Friday, March 5, 2010

The Road

Seen at: Kress Lounge, Greeley, about five weeks ago.

Did I say Avatar and Antichrist were twins? Funny thing is that one could say the same thing about Antichrist and The Road.

Both are tight triangular stories involving the basic nuclear family: father, mother, and child. Both concern the human spirit faced with the hostility of nature. In Antichrist, this hostility arises from the primal force of nature everpresent inside ourselves. In The Road, nature has become outwardly lifeless and barren due to the influence of mankind. Both movies have problematic mother characters who cause harm to their husbands and their children. Both depict of the most barbaric forms of cruelty to other human beings. In both movies, the father character receives a critical hobbling wound in his leg that propels the story towards its climax. You get the drift.

The pairs form opposite poles in some ways. Antichrist is about the path (via the wrecked feminine) into the static frozen hell of the most primeval level of existence---and ultimately death. The Road, on the other hand, is about the path towards through a hostile world towards light and salvation. Without mentioning Jesus at all, it is the strongest crypto-Christian movie of the year. I haven't heard Cormac McCarthy's book (I wanted to judge the movie on its own), but I would nominate the movie alongside as the best recent movie in the tradition of Pilgrim's Progress as an allegorical road story.

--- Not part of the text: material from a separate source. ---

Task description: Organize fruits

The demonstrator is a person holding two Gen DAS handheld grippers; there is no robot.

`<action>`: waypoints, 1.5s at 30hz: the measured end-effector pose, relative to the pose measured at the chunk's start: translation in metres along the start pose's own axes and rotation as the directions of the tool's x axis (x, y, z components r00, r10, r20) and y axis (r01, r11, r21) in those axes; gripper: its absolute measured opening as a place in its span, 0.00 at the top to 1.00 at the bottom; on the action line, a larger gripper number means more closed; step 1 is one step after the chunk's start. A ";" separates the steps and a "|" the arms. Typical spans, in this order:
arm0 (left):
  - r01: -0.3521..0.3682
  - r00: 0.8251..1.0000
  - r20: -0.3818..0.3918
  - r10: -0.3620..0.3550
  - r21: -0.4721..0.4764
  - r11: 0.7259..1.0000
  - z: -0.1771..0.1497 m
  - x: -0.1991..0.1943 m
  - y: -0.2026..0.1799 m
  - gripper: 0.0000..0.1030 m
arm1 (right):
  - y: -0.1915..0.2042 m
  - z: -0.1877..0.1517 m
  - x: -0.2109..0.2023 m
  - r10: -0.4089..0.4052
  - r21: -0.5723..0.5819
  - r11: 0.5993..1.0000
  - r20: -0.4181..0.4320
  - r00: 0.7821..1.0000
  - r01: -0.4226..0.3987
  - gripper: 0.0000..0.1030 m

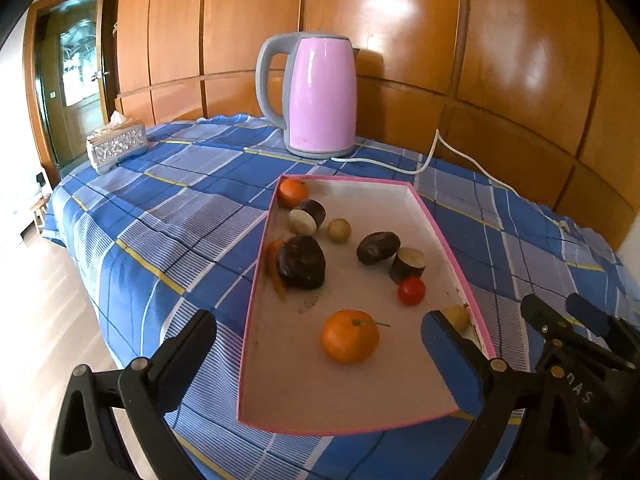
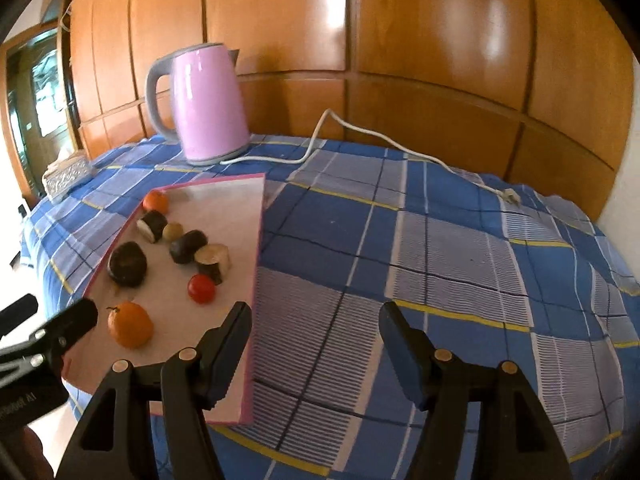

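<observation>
A shallow white tray with a pink rim (image 1: 440, 232) lies on the blue checked cloth. It holds an orange (image 1: 351, 336) near the front, a second orange (image 1: 294, 192) in the far corner, a red tomato (image 1: 411, 291), several dark purple pieces (image 1: 301, 262) and two small yellowish fruits (image 1: 339, 230). My left gripper (image 1: 319, 318) stands wide open over the tray's near end; the front orange shows between its fingers, untouched. My right gripper (image 2: 314, 310) is open and empty over the cloth just right of the tray rim (image 2: 258, 264).
A pink kettle (image 1: 320, 96) stands behind the tray, its white cord (image 2: 360, 132) trailing right to a loose plug (image 2: 512, 196). A silver tissue box (image 1: 116, 146) sits at the far left corner. The table edge drops to the floor on the left; wooden panels back it.
</observation>
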State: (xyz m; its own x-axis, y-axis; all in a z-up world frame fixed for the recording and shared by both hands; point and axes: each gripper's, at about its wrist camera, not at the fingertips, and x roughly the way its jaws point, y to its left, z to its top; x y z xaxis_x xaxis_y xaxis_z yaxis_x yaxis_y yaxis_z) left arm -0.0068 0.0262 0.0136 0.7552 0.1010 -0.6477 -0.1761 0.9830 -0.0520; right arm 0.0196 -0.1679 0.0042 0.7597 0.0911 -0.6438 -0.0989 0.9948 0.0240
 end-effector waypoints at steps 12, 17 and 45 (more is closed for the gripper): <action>-0.040 0.999 0.017 0.040 -0.010 0.999 -0.001 0.000 0.001 0.00 | 0.003 -0.003 -0.001 -0.001 -0.010 1.000 -0.002 1.000 0.001 0.35; -0.050 0.999 0.015 0.051 -0.037 0.998 0.000 0.001 0.005 0.00 | 0.006 -0.003 -0.002 0.001 -0.024 1.000 0.002 1.000 -0.001 0.34; -0.044 0.999 0.019 0.044 -0.042 0.998 0.002 -0.001 0.005 0.00 | 0.012 -0.002 -0.002 0.009 -0.049 0.999 0.006 1.000 -0.008 0.34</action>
State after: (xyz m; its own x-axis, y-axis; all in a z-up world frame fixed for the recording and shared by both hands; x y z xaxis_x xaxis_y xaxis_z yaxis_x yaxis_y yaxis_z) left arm -0.0073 0.0312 0.0159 0.7583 0.1474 -0.6350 -0.2352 0.9703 -0.0557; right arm 0.0158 -0.1564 0.0038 0.7625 0.0999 -0.6392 -0.1366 0.9906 -0.0081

The world of this movie is almost the bleakest imaginable that still allows the existence of human life to muster foreward. Death is inevitable for all it seems. Existence is stripped down to the most basic issues, on a day by day basis. And yet every scene in the movie has a sustaining basic nurturing warmth to it that allows one to go forward to the next one without despair---like a flame that keeps you going.

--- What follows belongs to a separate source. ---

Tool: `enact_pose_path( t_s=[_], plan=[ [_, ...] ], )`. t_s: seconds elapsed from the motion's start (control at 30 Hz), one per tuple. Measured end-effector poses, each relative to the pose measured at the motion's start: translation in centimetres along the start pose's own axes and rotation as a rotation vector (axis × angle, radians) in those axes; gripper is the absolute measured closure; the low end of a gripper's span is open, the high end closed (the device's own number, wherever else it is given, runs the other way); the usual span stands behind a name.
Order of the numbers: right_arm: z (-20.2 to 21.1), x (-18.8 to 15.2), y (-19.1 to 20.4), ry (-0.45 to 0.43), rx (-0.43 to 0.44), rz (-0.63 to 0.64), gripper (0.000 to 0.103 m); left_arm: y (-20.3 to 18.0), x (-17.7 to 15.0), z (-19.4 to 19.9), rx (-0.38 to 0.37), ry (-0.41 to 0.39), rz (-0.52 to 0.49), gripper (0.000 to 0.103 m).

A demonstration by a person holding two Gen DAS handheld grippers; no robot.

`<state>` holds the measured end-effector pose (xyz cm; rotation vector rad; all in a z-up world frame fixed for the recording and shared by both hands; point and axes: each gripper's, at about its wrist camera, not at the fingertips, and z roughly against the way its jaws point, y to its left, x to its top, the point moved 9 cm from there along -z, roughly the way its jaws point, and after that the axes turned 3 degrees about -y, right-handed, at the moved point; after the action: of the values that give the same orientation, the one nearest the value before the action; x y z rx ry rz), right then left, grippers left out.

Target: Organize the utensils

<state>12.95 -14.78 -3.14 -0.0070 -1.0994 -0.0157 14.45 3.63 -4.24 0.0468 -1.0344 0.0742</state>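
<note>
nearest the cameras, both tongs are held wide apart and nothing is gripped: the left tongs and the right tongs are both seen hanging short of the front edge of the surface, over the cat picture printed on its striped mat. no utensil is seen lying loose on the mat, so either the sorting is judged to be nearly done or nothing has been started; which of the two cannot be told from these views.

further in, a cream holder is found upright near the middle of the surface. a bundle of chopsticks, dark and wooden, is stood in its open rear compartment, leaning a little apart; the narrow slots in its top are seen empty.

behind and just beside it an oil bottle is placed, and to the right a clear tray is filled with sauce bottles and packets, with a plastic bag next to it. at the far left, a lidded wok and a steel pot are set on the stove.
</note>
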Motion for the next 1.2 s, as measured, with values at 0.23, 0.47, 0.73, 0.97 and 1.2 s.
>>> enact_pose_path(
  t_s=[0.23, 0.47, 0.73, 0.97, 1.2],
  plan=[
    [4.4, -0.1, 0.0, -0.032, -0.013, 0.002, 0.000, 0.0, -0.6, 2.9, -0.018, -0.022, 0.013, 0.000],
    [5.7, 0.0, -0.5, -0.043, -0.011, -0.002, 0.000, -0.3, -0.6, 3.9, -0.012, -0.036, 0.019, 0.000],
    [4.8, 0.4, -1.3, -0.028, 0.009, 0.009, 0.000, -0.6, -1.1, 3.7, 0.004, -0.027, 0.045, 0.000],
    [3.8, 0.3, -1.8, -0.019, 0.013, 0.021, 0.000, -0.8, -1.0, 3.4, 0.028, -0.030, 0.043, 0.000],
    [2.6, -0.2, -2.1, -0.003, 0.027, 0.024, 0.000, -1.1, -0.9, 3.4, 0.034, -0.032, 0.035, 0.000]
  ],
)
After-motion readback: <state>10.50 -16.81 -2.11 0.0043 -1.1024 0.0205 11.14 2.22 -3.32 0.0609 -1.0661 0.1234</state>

As any great work of art should do, the story crosses several emotional octaves of reality. It works as a futuristic science fiction fable and also a story of the existential trials of contemporary society---say, those of a depressed divorced father raising a single child, one who lives his life as if the apocalypse has happened inside himself.

The most powerful spiritual element of the story derives from the explicit words of the father, that his son is "God." It must follow (according to the logic of the story) that his son's words are literally Gospel, and the tension of the story and its subsequent resolution flow directly from this principle as a morality fable. Where the father follows the Word (of the child), he is led forward in light. When he turns his back on it, as he does at a critical moment when invoking judgment on another human being, he suffers a downfall.

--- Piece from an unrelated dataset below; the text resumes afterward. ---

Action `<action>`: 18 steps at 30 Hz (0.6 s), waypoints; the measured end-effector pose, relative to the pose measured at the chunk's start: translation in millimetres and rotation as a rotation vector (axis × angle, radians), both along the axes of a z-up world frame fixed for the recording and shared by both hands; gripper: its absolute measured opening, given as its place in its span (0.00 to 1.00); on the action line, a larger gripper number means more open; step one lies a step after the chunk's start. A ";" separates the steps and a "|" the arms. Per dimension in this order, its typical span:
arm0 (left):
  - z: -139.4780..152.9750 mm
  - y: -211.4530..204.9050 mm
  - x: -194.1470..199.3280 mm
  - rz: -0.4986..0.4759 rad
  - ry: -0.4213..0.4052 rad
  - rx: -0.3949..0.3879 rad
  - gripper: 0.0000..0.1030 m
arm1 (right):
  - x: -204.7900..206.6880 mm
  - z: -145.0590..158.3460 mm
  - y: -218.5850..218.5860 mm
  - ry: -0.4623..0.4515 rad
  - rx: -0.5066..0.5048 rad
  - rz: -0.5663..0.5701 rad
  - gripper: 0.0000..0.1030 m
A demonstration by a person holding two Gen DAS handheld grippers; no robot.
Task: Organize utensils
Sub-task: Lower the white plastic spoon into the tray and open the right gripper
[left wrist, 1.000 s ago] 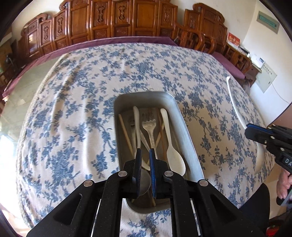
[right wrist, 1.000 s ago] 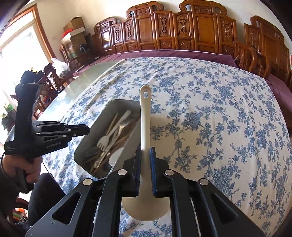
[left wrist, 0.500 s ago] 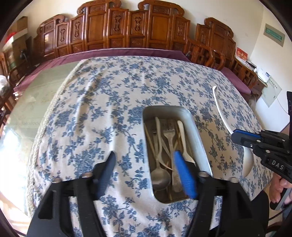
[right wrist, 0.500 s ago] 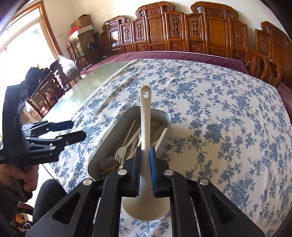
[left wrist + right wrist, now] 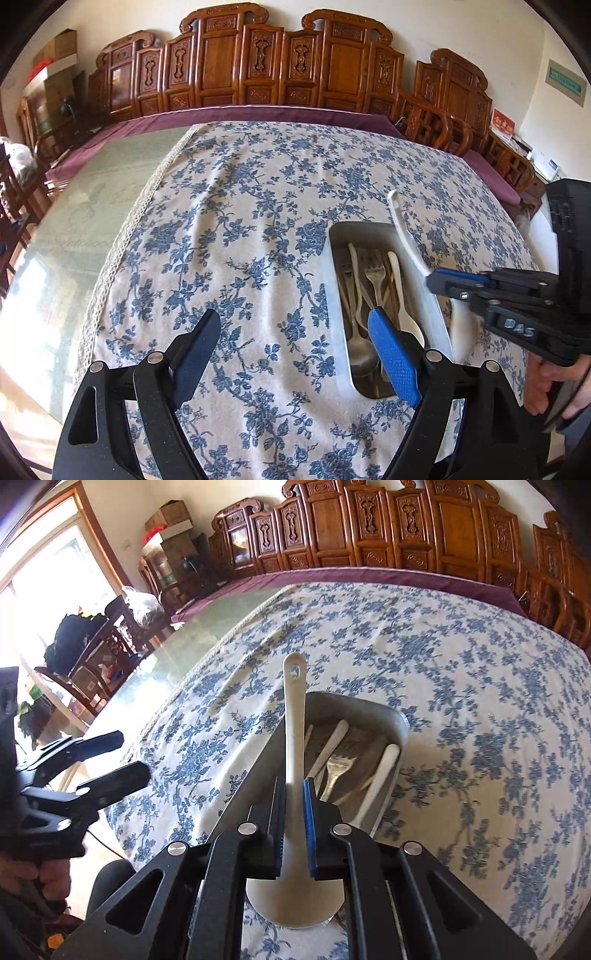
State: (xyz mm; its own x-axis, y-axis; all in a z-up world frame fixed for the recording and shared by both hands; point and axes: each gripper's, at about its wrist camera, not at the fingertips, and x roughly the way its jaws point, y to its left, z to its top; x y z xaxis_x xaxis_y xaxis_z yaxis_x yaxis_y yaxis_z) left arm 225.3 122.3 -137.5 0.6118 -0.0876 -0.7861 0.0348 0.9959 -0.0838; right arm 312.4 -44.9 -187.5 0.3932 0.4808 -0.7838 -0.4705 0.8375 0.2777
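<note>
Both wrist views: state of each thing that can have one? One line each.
left tongs: open, nothing between the pads, jaws have just been opening
right tongs: shut on the white rice paddle
white rice paddle: held by its handle, above the tray's edge
metal tray: resting on the tablecloth, holding utensils
fork: lying in the tray
white spoon: lying in the tray
tablecloth: spread, slightly wrinkled

Left tongs [image 5: 295, 354] just opened, empty, shifted apparently off tray [image 5: 334, 295].
</note>
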 end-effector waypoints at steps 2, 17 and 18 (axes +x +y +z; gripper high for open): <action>0.6 1.9 -0.8 0.002 -0.001 0.002 0.76 | 4.6 -8.6 4.5 0.019 -0.009 -0.004 0.11; 4.5 5.8 -4.5 0.012 -0.006 0.010 0.76 | 25.5 -56.4 16.0 0.097 -0.090 -0.031 0.12; 5.1 5.9 -4.6 0.012 -0.006 0.011 0.76 | 25.2 -55.7 16.3 0.093 -0.091 -0.031 0.12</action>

But his downfall and inevitable death are also his triumph, for in doing so he guarantees life for his son. It is the ultimate act of sacrifice, and the assertion that humanity is born anew with each generation.

In my book, it is a mindblowingly good story on screen, a masterpiece as surely as its aforementioned Satanically-named twin.

And yes, one can think of Avatar, Antichrist, and The Road and a thematic triplet, forming a powerful trio of movies that touch artistically on so many of the dominant cultural themes of this past year.

In any case, indisputably the year 2009 belonged to the Apocalypse (it's still tricking into this year), and this movie has been by far the best of the pack.

I think I've got my five finalists for best movie of 2009. Probably going to squeeze in two more 2009 movies tomorrow before the Oscar deadline, so it could still change.